Die Magnetresonanztomografie (MRT) liefert eine detaillierte Aufnahme des Hirngewebes. Kleinste Unregelmäßigkeiten oder krankhafte Veränderungen können die Ärzte so diagnostizieren. Ein besonders wichtiges diagnostisches Instrument ist die sogenannte Angiografie. Patienten wird ein Kontrastmittel gespritzt, das durch die Blutgefäße ins Gehirn fließt. Daran können Ärzte Verengungen von Hirngefäßen oder Aussackungen (Aneurysmen) feststellen

Abhängig davon, was genau den Schlaganfall verursacht hat, gibt es verschiedene Therapiemöglichkeiten. Wenn ein Gerinnsel die Ursache ist, ordnen Ärzte eine sogenannte Lyse-Therapie an. Patienten erhalten Medikamente, die das Blutgerinnsel auflösen. Allerdings ist das Zeitfenster für die medikamentöse Behandlung recht kurz. Ist das Gerinnsel älter als vier bis fünf Stunden, kommt nur noch eine operative Entfernung mittels eines Katheters (Thrombektomie) infrage.

Wenn ein Schlaganfall durch eine Hirnblutung entsteht, kann bei einer kleinen Blutung Bettruhe und Senkung des Hirndrucks ausreichen. Ist die Blutung zu stark, müssen Neurochirurgen den Schädel öffnen und die Blutungsquelle mikrochirurgisch verschließen. Nach der akuten Behandlung können Ärzte über Langzeitfolgen informieren. Diese lassen sich in den meisten Fällen in Rehabilitationseinrichtungen gut therapieren.
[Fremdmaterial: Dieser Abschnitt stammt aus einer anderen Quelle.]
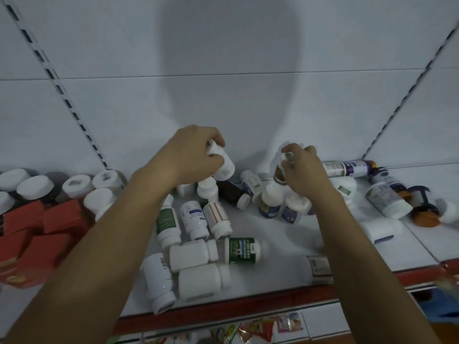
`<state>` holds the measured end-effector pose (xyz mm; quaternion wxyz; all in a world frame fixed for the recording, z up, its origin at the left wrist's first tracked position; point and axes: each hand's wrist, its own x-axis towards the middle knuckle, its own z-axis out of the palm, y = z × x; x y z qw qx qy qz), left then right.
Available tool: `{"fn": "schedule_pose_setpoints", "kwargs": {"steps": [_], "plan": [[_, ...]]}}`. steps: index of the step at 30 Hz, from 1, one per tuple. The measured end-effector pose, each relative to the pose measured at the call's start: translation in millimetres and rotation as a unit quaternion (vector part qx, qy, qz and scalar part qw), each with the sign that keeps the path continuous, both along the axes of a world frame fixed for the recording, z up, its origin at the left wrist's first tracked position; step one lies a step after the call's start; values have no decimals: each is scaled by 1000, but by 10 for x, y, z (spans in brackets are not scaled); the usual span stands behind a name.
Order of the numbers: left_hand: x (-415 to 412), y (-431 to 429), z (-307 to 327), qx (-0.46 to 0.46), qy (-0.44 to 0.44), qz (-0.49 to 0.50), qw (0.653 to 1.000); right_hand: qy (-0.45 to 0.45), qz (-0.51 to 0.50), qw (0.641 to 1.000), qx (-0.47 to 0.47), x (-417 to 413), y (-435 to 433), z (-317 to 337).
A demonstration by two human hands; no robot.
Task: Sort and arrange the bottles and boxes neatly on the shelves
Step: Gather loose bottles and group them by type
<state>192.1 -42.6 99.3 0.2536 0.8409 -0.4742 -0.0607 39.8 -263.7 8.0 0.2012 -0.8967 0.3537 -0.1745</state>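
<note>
- Forearms (99,256) crossed the shelf's (285,244) red edge.
- Left hand (196,155) gripped a white bottle (224,168).
- Right hand (306,170) pinched a labelled bottle (279,173).
- Loose bottles (196,254) lay below; red boxes (62,217) left.

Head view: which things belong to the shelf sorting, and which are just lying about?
Job: white bottle in left hand; labelled bottle in right hand; toppled bottles on shelf; red boxes; upright bottles at left.
Lying about: colourful packets below; blue object, lower right.
</note>
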Motion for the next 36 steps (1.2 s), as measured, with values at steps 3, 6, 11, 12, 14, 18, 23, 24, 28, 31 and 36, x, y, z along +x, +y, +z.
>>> {"fn": "schedule_pose_setpoints", "kwargs": {"steps": [3,6,11,12,14,18,23,24,28,31,36], "plan": [[-143,-294,-137,-21,24,-18,999,60,24,998,26,-12,-159,-67],[-242,-595,-265,-42,28,-30,998,32,41,998,31,-123,-306,-89],[-361,-1168,-463,10,-16,-25,999,-18,-16,1000,9,-483,-718,-26],[-379,-1269,-520,39,-26,-28,999,-13,-24,1000,6,-584,-822,-21],[-413,-1429,-637,94,-42,-31,994,-5,-39,999,-4,-804,-1041,-16],[-472,-1582,-784,135,-43,-18,990,5,-74,997,6,-1193,-1445,-24],[-586,-1615,-729,97,-74,26,992,2,-28,999,24,-1324,-1606,-63],[-651,-1641,-699,86,-87,29,992,4,-4,1000,25,-1314,-1598,-84],[-975,-1761,-619,78,-94,-31,992,13,51,999,-9,-1155,-1572,-183],[-1202,-1818,-610,84,-53,-98,990,70,138,987,-36,-963,-1556,-246],[-1370,-1853,-730,161,-62,-141,975,161,131,978,-19,-780,-1563,-305]]}}
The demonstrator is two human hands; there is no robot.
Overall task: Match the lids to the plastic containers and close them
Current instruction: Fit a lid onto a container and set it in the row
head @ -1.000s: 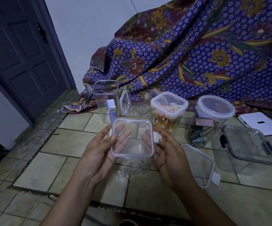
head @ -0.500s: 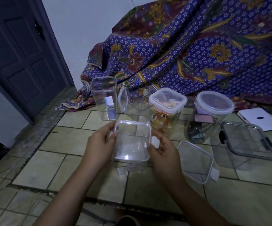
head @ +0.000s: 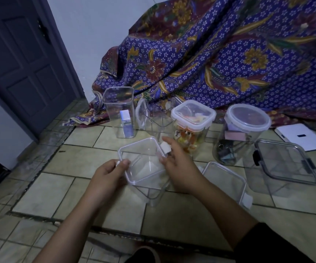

Die Anzahl der Diagnosen mit Schlaganfall (ICD-Code I60-69) ist in den letzten Jahren leicht gestiegen. Während im Jahr 2009 noch 353.287 Personen mit dieser Erkrankung in deutschen Kliniken behandelt wurden, lag die Zahl der Betroffenen im Jahr 2019 bei 360.851 Personen. Besonders häufig betroffen sind Menschen im Alter von 65 bis 89 Jahren. Die durchschnittliche Aufenthaltsdauer im Krankenhaus beträgt 14 Tage.